» **Problem to solve**: Please give the data again exactly, with no line dropped.

──────── Recorded information

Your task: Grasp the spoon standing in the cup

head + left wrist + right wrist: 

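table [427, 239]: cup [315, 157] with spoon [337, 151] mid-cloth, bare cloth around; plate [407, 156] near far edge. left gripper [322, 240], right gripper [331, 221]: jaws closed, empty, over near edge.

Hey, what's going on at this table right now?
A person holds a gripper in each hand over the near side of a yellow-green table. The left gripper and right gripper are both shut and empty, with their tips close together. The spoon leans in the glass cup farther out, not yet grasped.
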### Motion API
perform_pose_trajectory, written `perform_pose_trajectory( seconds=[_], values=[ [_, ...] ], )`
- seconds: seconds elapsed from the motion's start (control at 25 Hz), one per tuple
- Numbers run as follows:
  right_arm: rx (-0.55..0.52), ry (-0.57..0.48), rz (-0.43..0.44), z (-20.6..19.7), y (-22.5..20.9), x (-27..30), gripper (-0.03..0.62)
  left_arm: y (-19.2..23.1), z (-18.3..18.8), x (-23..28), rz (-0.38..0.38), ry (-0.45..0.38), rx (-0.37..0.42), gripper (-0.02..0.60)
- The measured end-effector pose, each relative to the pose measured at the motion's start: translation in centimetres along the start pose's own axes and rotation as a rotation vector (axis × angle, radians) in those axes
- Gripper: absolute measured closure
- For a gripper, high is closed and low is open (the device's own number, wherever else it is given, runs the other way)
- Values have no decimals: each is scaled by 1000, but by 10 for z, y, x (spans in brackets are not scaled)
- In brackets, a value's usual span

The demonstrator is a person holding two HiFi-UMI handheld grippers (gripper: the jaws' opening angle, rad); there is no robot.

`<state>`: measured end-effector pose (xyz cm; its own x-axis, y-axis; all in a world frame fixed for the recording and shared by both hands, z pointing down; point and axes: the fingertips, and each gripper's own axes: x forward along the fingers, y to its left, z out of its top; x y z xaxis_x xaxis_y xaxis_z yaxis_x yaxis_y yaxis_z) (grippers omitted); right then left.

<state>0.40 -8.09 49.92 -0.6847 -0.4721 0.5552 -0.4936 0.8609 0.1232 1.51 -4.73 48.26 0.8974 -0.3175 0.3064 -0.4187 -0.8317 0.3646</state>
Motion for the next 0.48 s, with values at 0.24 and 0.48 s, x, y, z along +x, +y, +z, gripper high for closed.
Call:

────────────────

» **Task answer**:
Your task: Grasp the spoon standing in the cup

head + left wrist + right wrist: 

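table [427, 239]: cup [315, 157] with spoon [337, 151] mid-cloth, bare cloth around; plate [407, 156] near far edge. left gripper [322, 240], right gripper [331, 221]: jaws closed, empty, over near edge.

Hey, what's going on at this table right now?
A person holds a gripper in each hand over the near side of a yellow-green table. The left gripper and right gripper are both shut and empty, with their tips close together. The spoon leans in the glass cup farther out, not yet grasped.
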### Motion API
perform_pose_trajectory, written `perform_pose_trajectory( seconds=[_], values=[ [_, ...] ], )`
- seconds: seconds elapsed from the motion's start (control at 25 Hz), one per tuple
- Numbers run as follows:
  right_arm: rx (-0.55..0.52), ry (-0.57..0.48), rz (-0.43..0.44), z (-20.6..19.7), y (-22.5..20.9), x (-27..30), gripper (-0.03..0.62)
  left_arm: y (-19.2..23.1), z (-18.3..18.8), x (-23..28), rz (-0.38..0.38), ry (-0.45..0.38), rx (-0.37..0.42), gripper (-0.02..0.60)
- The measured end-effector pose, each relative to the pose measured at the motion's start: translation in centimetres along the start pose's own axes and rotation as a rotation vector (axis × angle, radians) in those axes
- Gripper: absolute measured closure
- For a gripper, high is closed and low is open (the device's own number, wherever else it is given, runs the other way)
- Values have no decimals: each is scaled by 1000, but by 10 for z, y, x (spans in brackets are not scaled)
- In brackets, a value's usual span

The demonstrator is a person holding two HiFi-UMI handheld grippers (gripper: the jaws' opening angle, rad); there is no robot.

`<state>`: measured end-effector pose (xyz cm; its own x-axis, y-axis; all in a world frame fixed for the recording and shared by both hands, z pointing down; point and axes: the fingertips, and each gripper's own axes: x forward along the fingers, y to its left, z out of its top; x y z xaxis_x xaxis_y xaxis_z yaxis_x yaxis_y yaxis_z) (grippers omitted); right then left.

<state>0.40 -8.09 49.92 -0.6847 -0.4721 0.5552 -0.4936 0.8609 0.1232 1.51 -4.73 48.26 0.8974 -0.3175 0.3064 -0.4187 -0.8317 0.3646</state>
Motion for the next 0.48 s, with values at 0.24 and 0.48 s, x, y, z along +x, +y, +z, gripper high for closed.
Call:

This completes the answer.